Bernie Sanders bashed for spreading ‘false story’ while deflecting blame for being ‘Kremlin-backed’

26 Feb, 2018 11:44 / Updated 7 years ago

Bernie Sanders, who was attacked for the alleged support his campaign received from “Kremlin trolls,” is now accused of supporting a false story about how his campaign worked with that of Hillary Clinton against those trolls.

The Mueller investigation’s indictment of 13 Russians, who are accused of using false identities and failing to register as foreign agents while running a clickbait operation in the US, mentions that part of their efforts were aimed at drumming up support for Sanders. Consequently, the Vermont senator found himself on the defensive, as the US media questioned how much his campaign for the Democrat nomination benefited from the alleged “Russian trolls” and whether he was aware of that help.

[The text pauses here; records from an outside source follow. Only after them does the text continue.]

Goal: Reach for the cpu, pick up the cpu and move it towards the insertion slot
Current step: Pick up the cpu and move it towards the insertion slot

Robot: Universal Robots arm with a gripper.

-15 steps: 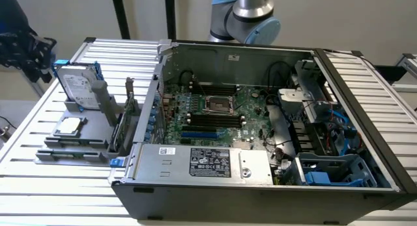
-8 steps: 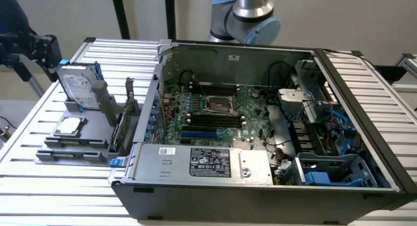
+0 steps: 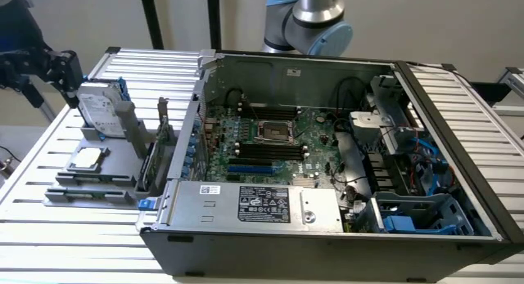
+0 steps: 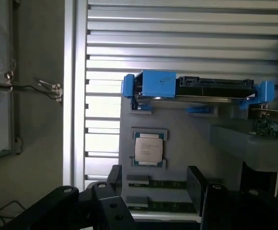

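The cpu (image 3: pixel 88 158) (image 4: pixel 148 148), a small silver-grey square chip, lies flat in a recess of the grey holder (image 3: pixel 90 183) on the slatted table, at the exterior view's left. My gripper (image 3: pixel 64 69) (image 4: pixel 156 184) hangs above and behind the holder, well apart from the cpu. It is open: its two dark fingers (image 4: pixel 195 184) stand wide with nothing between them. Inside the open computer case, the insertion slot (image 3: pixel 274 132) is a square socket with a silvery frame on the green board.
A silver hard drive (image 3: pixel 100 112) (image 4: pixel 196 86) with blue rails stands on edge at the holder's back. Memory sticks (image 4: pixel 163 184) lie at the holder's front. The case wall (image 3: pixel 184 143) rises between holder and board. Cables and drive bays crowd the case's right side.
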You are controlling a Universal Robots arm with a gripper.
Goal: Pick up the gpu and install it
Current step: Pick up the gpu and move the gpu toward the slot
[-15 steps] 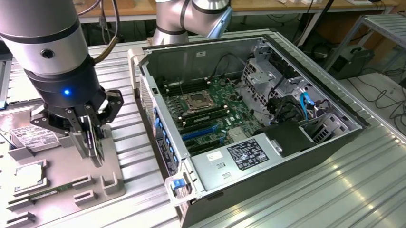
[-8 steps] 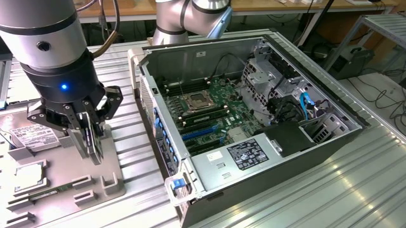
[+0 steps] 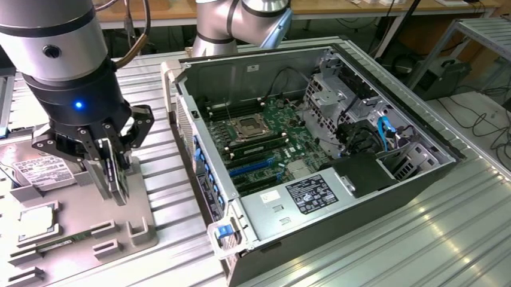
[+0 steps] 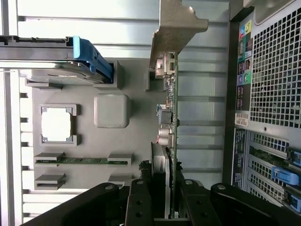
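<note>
Black jaws clamped on the upper edge of the gpu [image 3: 117, 179], one on each face, card held upright and edge-on. Placed at the exterior view's left, over the grey fixture tray [image 3: 142, 200] on the ribbed metal surface [image 3: 383, 239], well apart from the open computer case [image 3: 239, 78]. Lower edge of the card close to the tray; touching it or clear of it, not discernible.

Wrist view: green board edge running away from the jaws, silver bracket [image 4: 178, 28] at the far end, connectors along one face.

On the tray beside the card: hard drive [image 3: 36, 170] with white label and blue tab; square processor [image 4: 56, 125] in its pocket; green memory stick [image 4: 82, 160] lying between two holders.

Inside the case: motherboard [image 3: 271, 137] with blue slots, exposed and facing up.
</note>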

Last week, Sanders released a lengthy statement condemning alleged Kremlin meddling in the US election and expressing support for his rival Hillary Clinton, who “had to run against not only Donald Trump, but also the Russian government.”

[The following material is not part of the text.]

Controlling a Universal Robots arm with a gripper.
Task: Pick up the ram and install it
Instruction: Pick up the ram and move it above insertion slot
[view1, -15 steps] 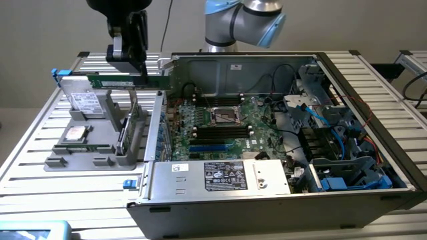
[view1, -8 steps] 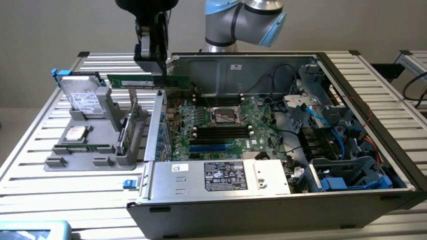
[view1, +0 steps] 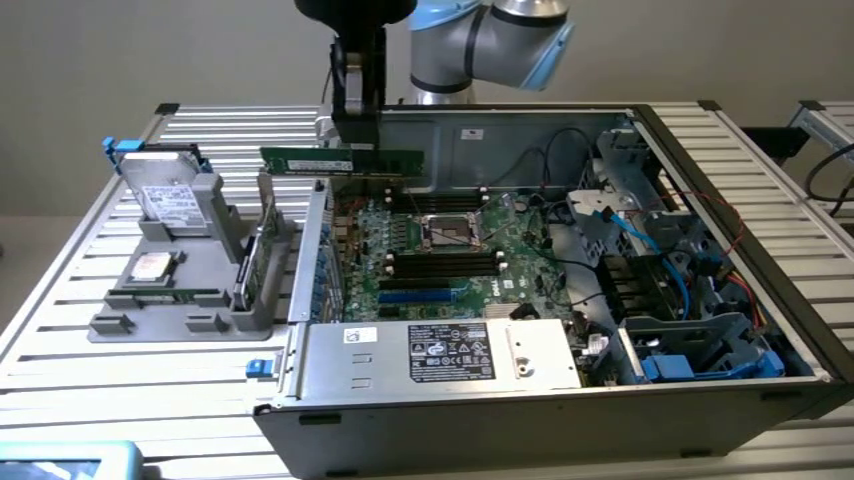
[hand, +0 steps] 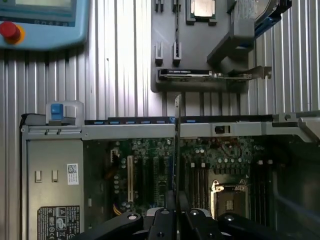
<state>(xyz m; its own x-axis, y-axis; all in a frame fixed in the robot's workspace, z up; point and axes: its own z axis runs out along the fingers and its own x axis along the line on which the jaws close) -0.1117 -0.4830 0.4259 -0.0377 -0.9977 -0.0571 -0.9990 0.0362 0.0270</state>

He and his former campaign manager, Jeff Weaver, also gave a number of interviews, denying any Russia connection and trying to shift the blame onto Clinton.

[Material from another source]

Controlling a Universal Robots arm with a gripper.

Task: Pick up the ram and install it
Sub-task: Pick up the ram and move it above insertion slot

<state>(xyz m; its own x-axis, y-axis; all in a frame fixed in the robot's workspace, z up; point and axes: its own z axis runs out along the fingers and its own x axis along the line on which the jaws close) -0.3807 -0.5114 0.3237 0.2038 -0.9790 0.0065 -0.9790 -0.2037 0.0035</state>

“The real question to be asked is what was the Clinton campaign [doing about alleged Russian interference]? They had more information about this than we did,” Sanders told Vermont Public Radio.

In an interview with Politico, the senator said his team had shared information with the Clinton campaign about suspected troll activity on a Sanders campaign Facebook page.

Weaver told the news outlet Sanders was referring to a story run by NBC News on February 16 about a warning form a Sanders supporter from San Diego, who spotted a big spike of Facebook subscriptions by apparent bot accounts.

In a follow-up, Politico accused Sanders of promoting a false story. The reason for the accusation was that the supporter in question, John Mattes, was a volunteer, not a campaign staffer, and that the warning he sent was directed to a pro-Clinton PAC rather than her campaign management. “Bernie Sanders is taking credit for action to combat the Russian incursion into the 2016 election that he didn’t have anything to do with – and didn’t actually happen,” the Politico story states.

Sanders’ primary campaign received widespread grassroots support in the US, but he ultimately lost the nomination to Clinton. In the aftermath of the 2015 campaign it was revealed that the Democratic National Committee (DNC) was basically run by the Clinton campaign and reportedly rigged the primaries against Sanders, which gave grounds to his supporters to file a lawsuit against the organization. Nevertheless Sanders endorsed Clinton and called on his supporters to vote for her.

Another presidential candidate, Jill Stein, was similarly accused by some US media of being a Russian government pawn in the 2016 election. Stein won some of the votes in swing states, which could otherwise have gone to Clinton and secured her victory in the election, according to the reasoning of these accusations. There is apparently no evidence to support this hypothesis, and Stein herself ridiculed the accusations in an MSNBC interview.